Hoje, a Finpec está presente em dez localidades no país e detém aproximadamente 20 mil cabeças de boi, diluindo o risco entre vários parceiros, em diferentes Estados e cidades brasileiras. Sartori diz que há um total de 220 milhões de cabeças de gado em estoque no país, num valor que representa cerca de R$ 800 bilhões. O potencial a ser explorado é grande não apenas pelo tamanho do mercado, mas porque o boi é uma garantia pouco usada no mercado financeiro tradicional.
“E somos asset light. Fazemos parceria para aproveitar confinamentos com espaço ocioso. É um negócio altamente escalável.”
Na ponta da captação, a Finpec já soma 130 investidores, entre institucionais como FIDCs, Banco Ribeirão Preto, Banco Alfa e Grupo Sifra, além de pessoas físicas (principalmente, executivos de grandes empresas), que são maioria na base.
A fintech emite cédula de produto rural (CPR) financeira, com lastro em boi físico, nominal ao investidor, com vencimento em um ano e liquidez a cada 120 dias. A aplicação tem valor mínimo de entrada de R$ 50 mil e possui isenção de Imposto de Renda (IR), e o tíquete médio é de R$ 350 mil por investidor. As operações são feitas por meio da corretora parceira Nova Futura. O registro da CPR é feito pelo Banco Ribeirão Preto (BRP).
No ano passado, a Finpec também emitiu um Certificado de Direitos Creditórios do Agronegócio (CDCA) de R$ 10 milhões, com estruturação e distribuição feita pelo BRP, do qual a fintech tem se aproximado cada vez mais. Agora, o caminho natural, segundo Sartori, é estruturar um Certificado de Recebíveis do Agronegócio (CRA) para diversificar as fontes de captação. A fintech já conversa com um banco para estruturar um CRA com critérios ESG.
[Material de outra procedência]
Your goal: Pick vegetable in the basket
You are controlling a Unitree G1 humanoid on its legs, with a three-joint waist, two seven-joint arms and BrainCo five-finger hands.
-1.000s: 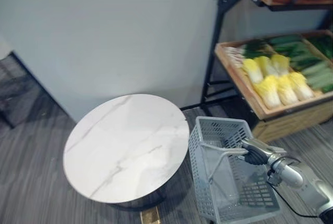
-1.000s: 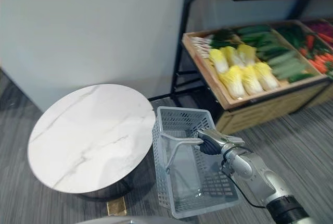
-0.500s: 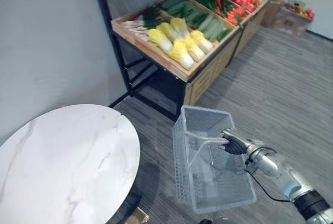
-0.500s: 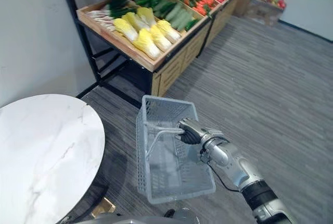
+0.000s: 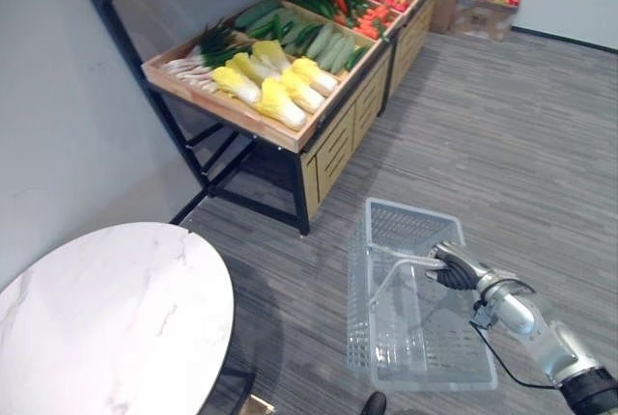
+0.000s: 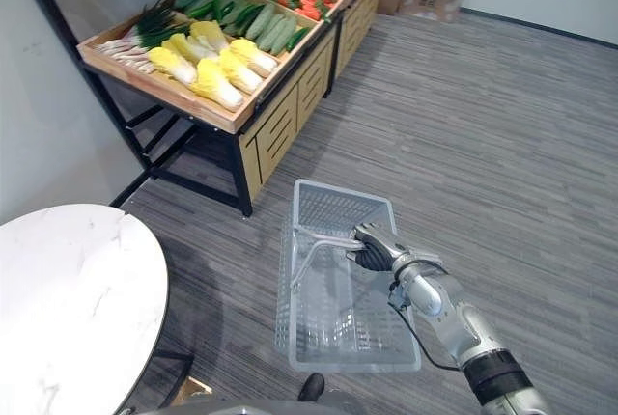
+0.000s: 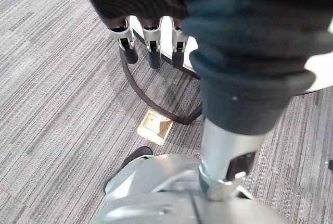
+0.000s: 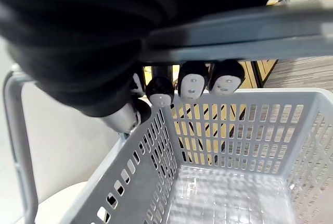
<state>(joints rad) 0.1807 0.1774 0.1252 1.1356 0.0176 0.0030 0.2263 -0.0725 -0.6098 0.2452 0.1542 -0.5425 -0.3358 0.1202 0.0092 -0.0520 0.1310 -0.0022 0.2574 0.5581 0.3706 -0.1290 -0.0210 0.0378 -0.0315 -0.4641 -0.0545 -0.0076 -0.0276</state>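
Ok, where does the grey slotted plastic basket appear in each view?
Left eye view: lower right, grey slotted plastic basket held by right hand.
Right eye view: lower centre.
Right wrist view: mesh walls past that hand.
Left wrist view: left hand beside round white marble table.
Shared landmark: that table.

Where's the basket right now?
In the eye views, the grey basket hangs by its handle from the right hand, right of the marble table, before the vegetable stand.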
O tema ambiental, social e de governança (ESG, na sigla em inglês) é um foco importante para a fintech neste ano, que está começando a desenvolver uma política na área.
Depois de faturar R$ 100 milhões no ano passado, a Finpec espera pelo menos dobrar a receita neste ano. O negócio é lucrativo e, por enquanto, foi bancado com recursos próprios dos sócios, sem investimento externo. A startup é uma das primeiras a participar do programa de inovação aberta Alfa Collab, do Conglomerado Financeiro Alfa.